Folha de S. Paulo


Análise: Inflexibilidade dos dois lados dificulta uma nova trégua

Quando Israel pôs fim aos seus 38 anos de ocupação da faixa de Gaza ao retirar seus colonos em 2005, o então primeiro-ministro Ariel Sharon definiu a decisão como um "desengajamento" do conflito com os palestinos.

Mas o conflito não acabou: ele só mudou.

Israel continuou expandindo seus assentamentos na Cisjordânia, onde os palestinos também desejam estabelecer um Estado.

Ativistas da linha-dura islâmica tomaram o controle de Gaza em 2007, e os esforços dos EUA para intermediar uma paz permanente entre Israel e a Autoridade Palestina, sob o presidente Mahmoud Abbas, um político laico, se provaram infrutíferos.

Israel fechou as fronteiras de Gaza em um bloqueio econômico sufocante e o movimento Hamas, que governa o território, dispara foguetes, com frequência e alcance cada vez maiores, ainda que não com precisão, contra o Estado judaico.

Israel bombardeou Gaza incontáveis vezes do ar, e ocasionalmente envia colunas blindadas para localizar e destruir as baterias de foguetes e os túneis usados para contrabandear armas do Egito ou infiltrar-se no território israelense.

Os acordos de cessar-fogo organizados por intermediários, sob os quais Israel retira suas forças e os disparos de foguetes se reduzem, serviram para produzir períodos de relativa calma, mas os dois lados não demoram a retornar ao habitual confronto sangrento.

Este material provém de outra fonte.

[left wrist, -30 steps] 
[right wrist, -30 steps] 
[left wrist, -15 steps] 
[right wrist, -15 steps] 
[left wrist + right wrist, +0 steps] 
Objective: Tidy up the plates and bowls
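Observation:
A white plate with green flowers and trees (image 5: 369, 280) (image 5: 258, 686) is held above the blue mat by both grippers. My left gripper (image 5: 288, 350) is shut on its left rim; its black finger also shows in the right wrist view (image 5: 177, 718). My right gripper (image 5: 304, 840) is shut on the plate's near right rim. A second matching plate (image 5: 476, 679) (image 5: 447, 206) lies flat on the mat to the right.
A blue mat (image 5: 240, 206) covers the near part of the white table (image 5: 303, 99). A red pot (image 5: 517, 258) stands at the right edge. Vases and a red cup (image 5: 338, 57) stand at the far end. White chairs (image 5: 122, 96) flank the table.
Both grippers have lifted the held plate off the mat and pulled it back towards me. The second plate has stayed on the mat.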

Como nas guerras anteriores em Gaza, o custo em mortes e destruição é desproporcional por conta da imensa superioridade de Israel em poder de fogo moderno e de seu sistema de defesa antimísseis Domo de Ferro, que abateu a maior parte dos foguetes disparados contra as cidades do país.

Mas o ambiente estratégico mais amplo mudou, o que torna mais difícil convencer Israel e o Hamas a baixar as armas.

CENÁRIO SOMBRIO

O Hamas se sente encurralado devido ao seu desentendimento com a Síria, aos laços menos estreitos com o Irã e à derrubada de seus patronos da Irmandade Muçulmana no Egito.

Israel, tendo desdenhado os esforços de paz dos EUA, em um momento de frieza incomum em seu relacionamento com Washington, prometeu uma batalha longa, se necessário, para neutralizar o adversário.

Ao contrário da guerra de 2008-2009 em Gaza, não houve pressão mundial séria pelo fim das hostilidades –além de reprovação amena e intervenções da ONU. Os EUA e os principais países europeus vêm enfatizando o direito de Israel de se defender.

As grandes potências estão distraídas e divididas por outras crises, quanto ao papel da Rússia na Ucrânia, que reaviva velhos antagonismos da Guerra Fria, e quanto ao avanço dos insurgentes jihadistas em Iraque e Síria.

Os detentores das alavancas do poder no Oriente Médio estão polarizados quanto a maneiras de impedir que a região rume para a desordem, depois das revoltas da Primavera Árabe, causadoras da queda de regimes autocráticos que se mantiveram estáveis por muito tempo.

As negociações para uma trégua em Gaza são ainda mais complicadas pelo fato de que Israel e EUA relegaram o Hamas ao ostracismo.